The Big Cigar does some very important things right. They showed just how insidious COINTELPRO was, especially the way it targeted Huey. It was relentless and evil. They also showed the ways the Party was helping our communities with our survival programs.
They showed a lot of important and pivotal moments in the Party’s history — the creation of the Party, the legally armed patrol of local police, the murder of Lil’ Bobby Hutton, the development of some of the survival programs, the political activism of Bobby Seale, the Ten Point Program, just to name a few. Which brings me to my final point.
The pivotal moments I stated above are scratching the surface on very important touchstones for larger stories that must be told in order to understand The Black Panther Party accurately. The Black Panther Party deserves its rightful place in our nation’s history. What the young people did, putting their lives on the line every day in a war with social and economic obstacles that should never have been there while under siege by our own government is truly a story that needs to be told.

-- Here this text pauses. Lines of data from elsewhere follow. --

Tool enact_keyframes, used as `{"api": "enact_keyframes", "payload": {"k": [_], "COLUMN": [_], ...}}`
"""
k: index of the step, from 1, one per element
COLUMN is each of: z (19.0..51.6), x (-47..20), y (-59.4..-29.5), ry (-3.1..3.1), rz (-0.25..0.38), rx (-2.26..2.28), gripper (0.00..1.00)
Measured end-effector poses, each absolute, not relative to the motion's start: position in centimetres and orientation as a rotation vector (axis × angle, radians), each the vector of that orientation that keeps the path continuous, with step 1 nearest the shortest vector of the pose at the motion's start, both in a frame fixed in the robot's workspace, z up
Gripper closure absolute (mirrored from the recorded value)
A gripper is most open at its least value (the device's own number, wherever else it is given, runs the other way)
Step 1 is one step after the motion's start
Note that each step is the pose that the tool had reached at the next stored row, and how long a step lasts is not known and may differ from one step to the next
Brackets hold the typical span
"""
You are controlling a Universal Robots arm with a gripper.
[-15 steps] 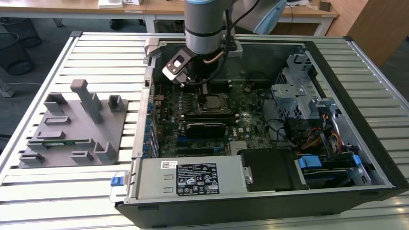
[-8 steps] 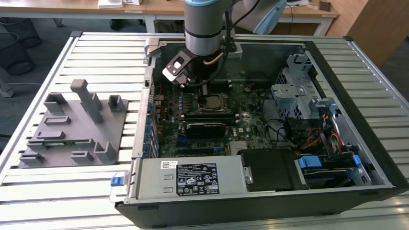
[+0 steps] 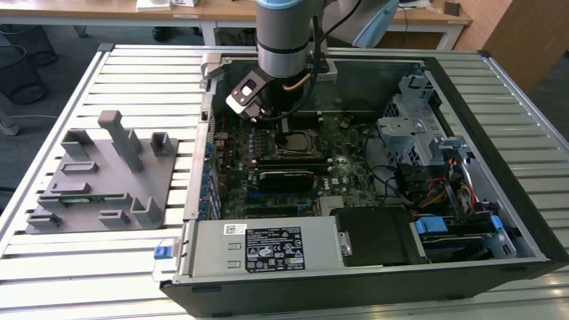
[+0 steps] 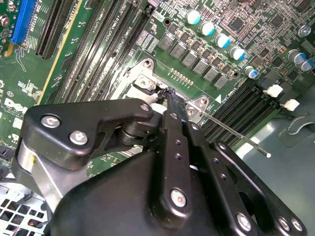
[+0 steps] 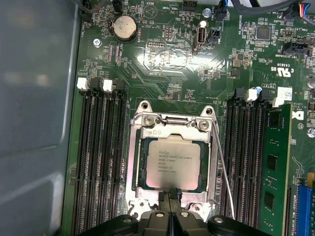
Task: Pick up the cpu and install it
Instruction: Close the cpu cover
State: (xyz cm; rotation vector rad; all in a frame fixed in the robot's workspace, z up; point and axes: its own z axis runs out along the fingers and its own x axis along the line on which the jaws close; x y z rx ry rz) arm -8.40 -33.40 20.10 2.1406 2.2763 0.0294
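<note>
The cpu (image 5: 172, 162) lies flat in the socket on the motherboard, its silver top facing up, inside the metal socket frame (image 5: 132, 162). The thin socket lever (image 5: 222, 167) runs along one side of the frame. My gripper (image 5: 171, 197) hovers at the frame's edge just beside the cpu, fingers pressed together with nothing between them. In the second wrist view the gripper (image 4: 165, 94) tips point down at the socket corner. In the exterior view the gripper (image 3: 277, 113) hangs inside the open computer case, just behind the cpu (image 3: 294, 142).
A grey parts fixture (image 3: 98, 173) stands on the slatted table at the exterior view's left. Inside the case are a power supply (image 3: 258, 248), a drive cage (image 3: 418, 127) and cables. A green memory stick (image 5: 273, 167) sits in a slot near the socket.
</note>
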Motion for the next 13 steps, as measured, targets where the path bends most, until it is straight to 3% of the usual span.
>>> {"api": "enact_keyframes", "payload": {"k": [13], "z": [21.2], "x": [-8.4], "y": [-33.4], "ry": [2.276], "rz": [0.030], "rx": [2.141], "gripper": [0.89]}}
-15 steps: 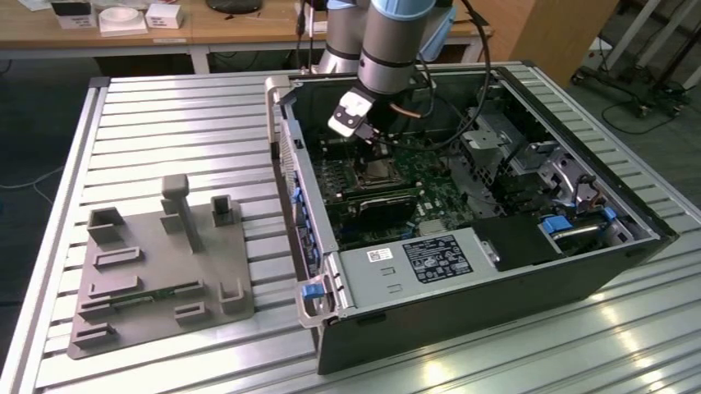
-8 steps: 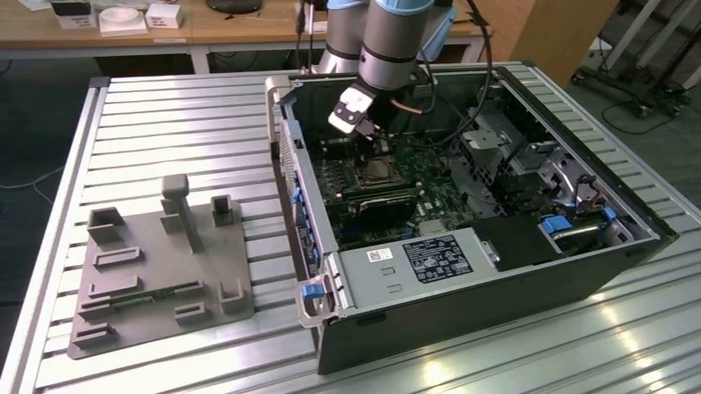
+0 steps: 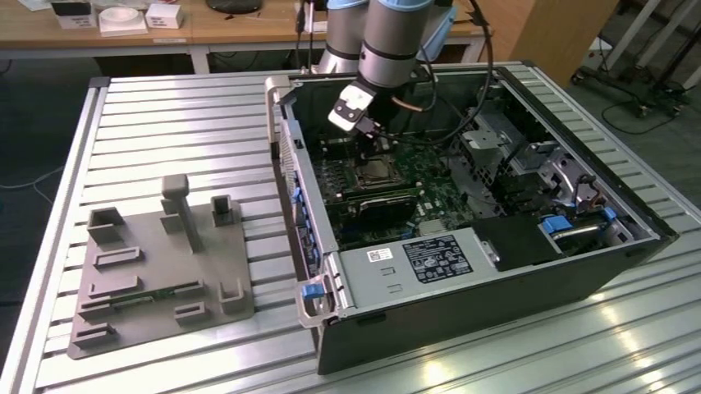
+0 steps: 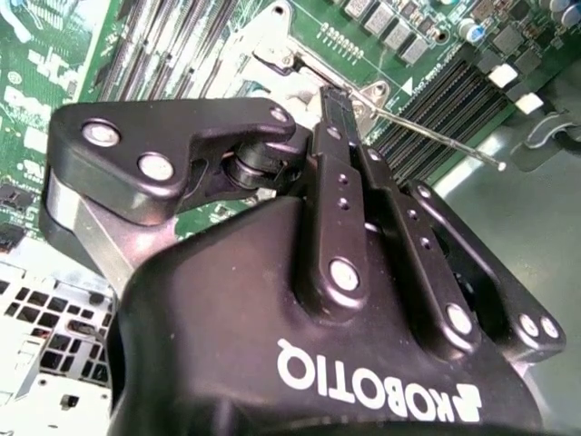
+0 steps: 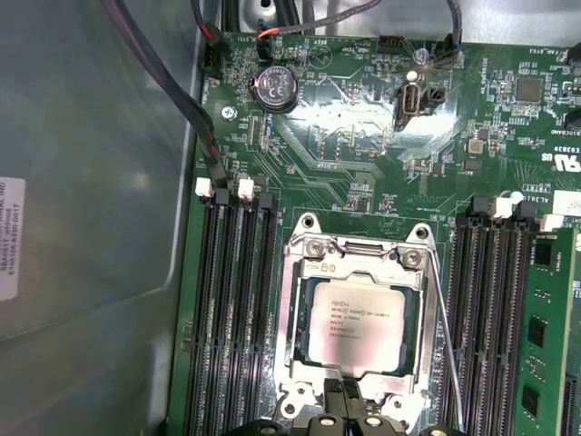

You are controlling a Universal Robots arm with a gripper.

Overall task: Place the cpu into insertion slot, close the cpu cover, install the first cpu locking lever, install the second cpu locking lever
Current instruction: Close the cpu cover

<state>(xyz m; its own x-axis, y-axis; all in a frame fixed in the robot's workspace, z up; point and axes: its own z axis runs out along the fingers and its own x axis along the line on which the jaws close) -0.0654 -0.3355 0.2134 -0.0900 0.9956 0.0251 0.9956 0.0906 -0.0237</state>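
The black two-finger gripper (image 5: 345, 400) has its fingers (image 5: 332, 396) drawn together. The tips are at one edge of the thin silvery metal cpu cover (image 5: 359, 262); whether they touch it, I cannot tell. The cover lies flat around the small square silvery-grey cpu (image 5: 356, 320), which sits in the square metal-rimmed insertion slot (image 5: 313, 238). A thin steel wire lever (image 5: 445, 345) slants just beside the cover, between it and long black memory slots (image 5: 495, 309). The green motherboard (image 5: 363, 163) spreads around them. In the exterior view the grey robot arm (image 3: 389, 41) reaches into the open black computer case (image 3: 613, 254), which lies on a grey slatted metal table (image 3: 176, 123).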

I want to thank those who were involved in the creation and making of The Big Cigar, and especially Janine Sherman Barrois and Jim Hecht, because I think they did a great deal of work to ensure the legacy of Huey and the Party was portrayed with dignity. The Big Cigar sets a foot in the right direction so that we may all dive in deeper.
The fact of the matter is, the Black Panther Party deserves more than a caper. The people who lived this history should have the opportunity to share their stories. I want the best storytellers out there working with them to share it with the world. Are you with us?
All Power to the People!
Sincerely,
Fredrika Newton
Fredrika Newton, a former Black Panther Party member and the widow of its co-founder Dr. Huey P. Newton, leads the Dr. Huey P. Newton Foundation in its mission to preserve the history and legacy of the Black Panther Party. In 2024, she and Dr. Xavier Buck co-founded The Black Panther Party Museum in downtown Oakland.